Top of EXTRACTED DATA
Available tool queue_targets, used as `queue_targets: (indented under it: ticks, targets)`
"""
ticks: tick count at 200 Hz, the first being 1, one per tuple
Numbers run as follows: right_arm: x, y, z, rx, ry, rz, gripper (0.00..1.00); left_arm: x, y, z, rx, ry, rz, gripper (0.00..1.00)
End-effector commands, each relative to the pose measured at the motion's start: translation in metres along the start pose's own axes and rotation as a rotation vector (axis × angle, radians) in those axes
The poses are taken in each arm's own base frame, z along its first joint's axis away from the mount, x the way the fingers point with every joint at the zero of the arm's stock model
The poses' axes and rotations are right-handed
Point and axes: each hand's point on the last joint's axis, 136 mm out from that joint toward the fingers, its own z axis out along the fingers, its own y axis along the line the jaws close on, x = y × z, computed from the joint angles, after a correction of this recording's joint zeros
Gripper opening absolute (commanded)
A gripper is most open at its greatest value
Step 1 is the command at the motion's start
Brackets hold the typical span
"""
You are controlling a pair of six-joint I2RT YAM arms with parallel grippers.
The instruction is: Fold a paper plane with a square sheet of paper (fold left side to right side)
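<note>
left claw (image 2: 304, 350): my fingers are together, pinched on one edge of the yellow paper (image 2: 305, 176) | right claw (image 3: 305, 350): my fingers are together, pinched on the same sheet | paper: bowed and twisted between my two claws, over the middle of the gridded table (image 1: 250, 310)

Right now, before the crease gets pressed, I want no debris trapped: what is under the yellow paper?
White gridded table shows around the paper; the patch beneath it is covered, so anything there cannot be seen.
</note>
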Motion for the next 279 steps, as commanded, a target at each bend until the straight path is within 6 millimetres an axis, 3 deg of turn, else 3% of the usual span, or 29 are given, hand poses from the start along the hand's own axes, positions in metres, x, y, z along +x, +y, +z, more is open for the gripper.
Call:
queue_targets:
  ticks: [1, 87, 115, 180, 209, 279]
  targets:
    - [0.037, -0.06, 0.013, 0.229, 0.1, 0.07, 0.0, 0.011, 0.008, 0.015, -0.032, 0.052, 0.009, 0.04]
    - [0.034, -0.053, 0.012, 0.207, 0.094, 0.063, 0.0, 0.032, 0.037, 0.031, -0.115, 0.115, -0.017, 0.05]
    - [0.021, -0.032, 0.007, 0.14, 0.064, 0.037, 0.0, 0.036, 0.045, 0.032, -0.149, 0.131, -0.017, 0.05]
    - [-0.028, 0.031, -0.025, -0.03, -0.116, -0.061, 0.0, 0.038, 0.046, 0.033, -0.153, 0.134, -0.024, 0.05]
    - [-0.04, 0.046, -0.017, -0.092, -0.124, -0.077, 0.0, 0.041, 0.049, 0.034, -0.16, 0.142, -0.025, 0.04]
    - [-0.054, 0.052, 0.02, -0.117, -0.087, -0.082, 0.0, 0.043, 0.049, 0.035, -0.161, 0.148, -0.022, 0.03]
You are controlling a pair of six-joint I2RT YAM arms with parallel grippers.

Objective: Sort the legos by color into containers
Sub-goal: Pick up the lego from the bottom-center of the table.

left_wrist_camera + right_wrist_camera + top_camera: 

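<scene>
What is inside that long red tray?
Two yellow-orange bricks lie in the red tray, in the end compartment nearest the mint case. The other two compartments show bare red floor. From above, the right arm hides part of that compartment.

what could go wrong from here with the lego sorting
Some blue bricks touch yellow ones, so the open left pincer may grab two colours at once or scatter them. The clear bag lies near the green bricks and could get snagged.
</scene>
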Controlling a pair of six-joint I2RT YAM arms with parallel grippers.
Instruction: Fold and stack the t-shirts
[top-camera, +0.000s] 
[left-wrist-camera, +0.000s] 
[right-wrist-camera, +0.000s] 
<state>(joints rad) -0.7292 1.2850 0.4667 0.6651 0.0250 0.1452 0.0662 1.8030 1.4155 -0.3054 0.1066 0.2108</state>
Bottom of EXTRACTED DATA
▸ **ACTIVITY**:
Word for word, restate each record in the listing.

▸ **ANSWER TO THE PROBLEM**:
Available tool queue_targets, used as `queue_targets: (indented under it: ticks, targets)`
"""
ticks: tick count at 200 Hz, the first being 1, one per tuple
Numbers run as follows: right_arm: x, y, z, rx, ry, rz, gripper (0.00..1.00); left_arm: x, y, z, rx, ry, rz, gripper (0.00..1.00)
End-effector commands, each relative to the pose measured at the motion's start: translation in metres along the start pose's own axes and rotation as a rotation vector (axis × angle, radians) in those axes
The poses are taken in each arm's own base frame, z along its first joint's axis away from the mount, x the way the fingers point with every joint at the zero of the arm's stock model
The poses' axes and rotations are right-handed
Point and axes: each hand's point on the last joint's axis, 136 mm out from that joint toward the fingers, its own z axis out along the fingers, its own y axis along the line the jaws close on, x = y × z, computed from the joint angles, after a correction of this recording's joint zeros
Gripper opening absolute (commanded)
A gripper is most open at its greatest value
Step 1 is the command at the motion's start
Brackets hold the typical span
"""
You are controlling a pair of six-joint I2RT YAM arms with parallel grippers.
The instruction is: Fold a paper plane with a square sheet of paper (fold left side to right side)
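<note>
left claw (image 2: 304, 350): my fingers are together, pinched on one edge of the yellow paper (image 2: 305, 176) | right claw (image 3: 305, 350): my fingers are together, pinched on the same sheet | paper: bowed and twisted between my two claws, over the middle of the gridded table (image 1: 250, 310)

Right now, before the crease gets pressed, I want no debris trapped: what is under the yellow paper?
White gridded table shows around the paper; the patch beneath it is covered, so anything there cannot be seen.
</note>
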Motion for the next 279 steps, as commanded, a target at each bend until the straight path is within 6 millimetres an axis, 3 deg of turn, else 3% of the usual span, or 29 are given, hand poses from the start along the hand's own axes, positions in metres, x, y, z along +x, +y, +z, more is open for the gripper.
Call:
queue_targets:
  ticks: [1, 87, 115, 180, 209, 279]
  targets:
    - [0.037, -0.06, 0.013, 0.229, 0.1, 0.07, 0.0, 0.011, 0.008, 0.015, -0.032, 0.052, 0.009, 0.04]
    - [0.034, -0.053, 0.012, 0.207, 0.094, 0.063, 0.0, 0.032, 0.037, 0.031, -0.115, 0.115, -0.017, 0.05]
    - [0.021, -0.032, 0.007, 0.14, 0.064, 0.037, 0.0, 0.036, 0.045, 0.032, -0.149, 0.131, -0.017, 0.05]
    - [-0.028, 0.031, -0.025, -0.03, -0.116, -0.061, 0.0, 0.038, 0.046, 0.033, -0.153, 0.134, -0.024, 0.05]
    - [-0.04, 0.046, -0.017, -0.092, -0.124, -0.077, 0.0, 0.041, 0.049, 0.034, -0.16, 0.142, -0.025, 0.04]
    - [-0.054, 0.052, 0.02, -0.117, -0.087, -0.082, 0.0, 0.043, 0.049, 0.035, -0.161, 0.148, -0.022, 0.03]
You are controlling a pair of six-joint I2RT YAM arms with parallel grippers.

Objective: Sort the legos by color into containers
Sub-goal: Pick up the lego from the bottom-center of the table.

left_wrist_camera + right_wrist_camera + top_camera: 

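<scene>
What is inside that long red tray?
Two yellow-orange bricks lie in the red tray, in the end compartment nearest the mint case. The other two compartments show bare red floor. From above, the right arm hides part of that compartment.

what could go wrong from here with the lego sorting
Some blue bricks touch yellow ones, so the open left pincer may grab two colours at once or scatter them. The clear bag lies near the green bricks and could get snagged.
</scene>
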Controlling a pair of six-joint I2RT YAM arms with parallel grippers.
Instruction: Fold and stack the t-shirts
[top-camera, +0.000s] 
[left-wrist-camera, +0.000s] 
[right-wrist-camera, +0.000s] 
<state>(joints rad) -0.7292 1.2850 0.4667 0.6651 0.0250 0.1452 0.0662 1.8030 1.4155 -0.3054 0.1066 0.2108</state>

What the exercise asked for is now done.